I loved Over The Edge. It remains my all time favorite Brockmann. I was gobbling these books up at the time, on the day they were released. Out Of Control was one of my favorites mainly because of "Wild Card" Carmody. I will never forget the scene in OTE where Stan opens the men's room door after Ken starts a bar fight and sees him sitting on the floor crying. It was just so different from any romance book featuring "he men" military guys I had ever read before and I fell hook, line and sinker for Ken. Brockmann did a great job setting up his backstory so you understand why he is as vulnerable as he is and why the idea of SEAL groupie or a woman using him is so devastating. I agree about the secondary characters as well. Molly and Jones just didn't grab my attention. They were fine, but until you mentioned them I had forgotten they were the secondary romance in this book. In Over The Edge I loved every single story in the book, not just the main couple's but in OOC, like you, I just wanted more Ken and Savnnah. While OTE is my favorite I have a hard time deciding between Ken and Stan as favorite characters as they were both so memorable.

Rosario 5 March 2015 at 06:58  

Christine: I was doing the same back then, and since I was still living in Uruguay, it took some doing. A friend of mine was a huge fan as well, so we shared the cost of fast shipping from the US and then flipped a coin to see which would get to read it first :)

And yes, agreed, I loved every single story in OTE, which made it even better to read. I think I'm going to be starting a reread from book 1. There's a secondary storyline there which I remember being amongst my favourites.

Christine,  9 March 2015 at 15:17  

Rosario, you were clearly a very committed reader! I live in the same state as Suzanne Brockmann (so it was much easier for me to get the books) and I went to a book signing around the time of this release. This was before she was as big of a deal and publishing in hardcover. It was at a local supermarket and she had a table set up not far from the door and was very cheerful and friendly. I was surprised I was the only one there at the time. She was also giving out copies of her CD she had recorded with her group. I particularly get a kick out the books when there is a reference to Massachusetts. In one of her earlier SEAL books (when she was writing for Silhouette) the hero was from my home town and we talked about that. Some time after the whole Sam and Alyssa plot line wrapped up I fell out of love with the series. I don't know if it got too convoluted or I had overdosed on her books (I had picked up a lot of her backlist as well) but it just didn't feel as fresh or maybe urgent is the word. I tried one of her newer stand alones a couple of years ago and it really didn't work for me which made me kind of sad (which sounds silly). I do really love her books from this era and even the Silhouette ones that came before. I will have to but myself OTE and OOC in ebook because I find I just don't read "real" books anymore. Thanks for the trip down memory lane! I love the idea of us both gobbling up the books in different parts of the world.

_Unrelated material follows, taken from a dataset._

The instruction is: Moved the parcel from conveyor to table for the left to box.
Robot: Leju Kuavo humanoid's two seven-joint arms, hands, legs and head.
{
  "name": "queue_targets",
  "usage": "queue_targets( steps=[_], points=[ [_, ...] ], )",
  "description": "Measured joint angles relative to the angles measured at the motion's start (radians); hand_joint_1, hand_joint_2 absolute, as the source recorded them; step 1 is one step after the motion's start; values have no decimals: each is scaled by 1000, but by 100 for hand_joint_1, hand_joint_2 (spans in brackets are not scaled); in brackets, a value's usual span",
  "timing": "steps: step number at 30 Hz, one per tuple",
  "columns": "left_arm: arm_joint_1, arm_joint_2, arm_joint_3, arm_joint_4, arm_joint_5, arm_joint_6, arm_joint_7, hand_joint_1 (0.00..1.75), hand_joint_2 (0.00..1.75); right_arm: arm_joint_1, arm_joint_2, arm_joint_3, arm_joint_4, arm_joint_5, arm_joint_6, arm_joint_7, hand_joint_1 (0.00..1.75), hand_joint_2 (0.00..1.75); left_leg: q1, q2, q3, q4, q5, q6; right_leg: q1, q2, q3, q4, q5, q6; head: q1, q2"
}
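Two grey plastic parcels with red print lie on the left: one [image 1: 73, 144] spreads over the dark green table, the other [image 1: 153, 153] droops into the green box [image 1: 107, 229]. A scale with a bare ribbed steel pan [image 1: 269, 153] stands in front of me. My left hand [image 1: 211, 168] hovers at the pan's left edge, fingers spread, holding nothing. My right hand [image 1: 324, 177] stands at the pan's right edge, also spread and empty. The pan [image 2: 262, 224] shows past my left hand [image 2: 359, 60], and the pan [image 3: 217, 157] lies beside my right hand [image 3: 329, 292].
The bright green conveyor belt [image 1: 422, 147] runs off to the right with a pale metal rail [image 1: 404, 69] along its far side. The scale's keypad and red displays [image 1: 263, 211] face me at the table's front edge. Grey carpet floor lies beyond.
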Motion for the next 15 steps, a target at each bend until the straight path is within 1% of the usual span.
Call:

Rosario 10 March 2015 at 09:04  

Christine: Oh, you have no idea the lengths I used to go to to get my books before the advent of ebooks (they were such a godsend). Mostly I had to wait for ages for them to arrive, but Brockmann was the exception, the only author I'd pay (quite a bit of) extra money for faster shipping.

I did lose interest a few books after Sam and Alyssa. They did get a bit convoluted (and soap operaish) for me, but it was also that the action moved more to the Troubleshooters, and I had more and more issues in every book with the stuff they got up to. I will probably read the latest few at some point, but I'm in no hurry.

I do love her Silhouettes as well. They're a bit fluffy, but perfectly formed and really enjoyable :)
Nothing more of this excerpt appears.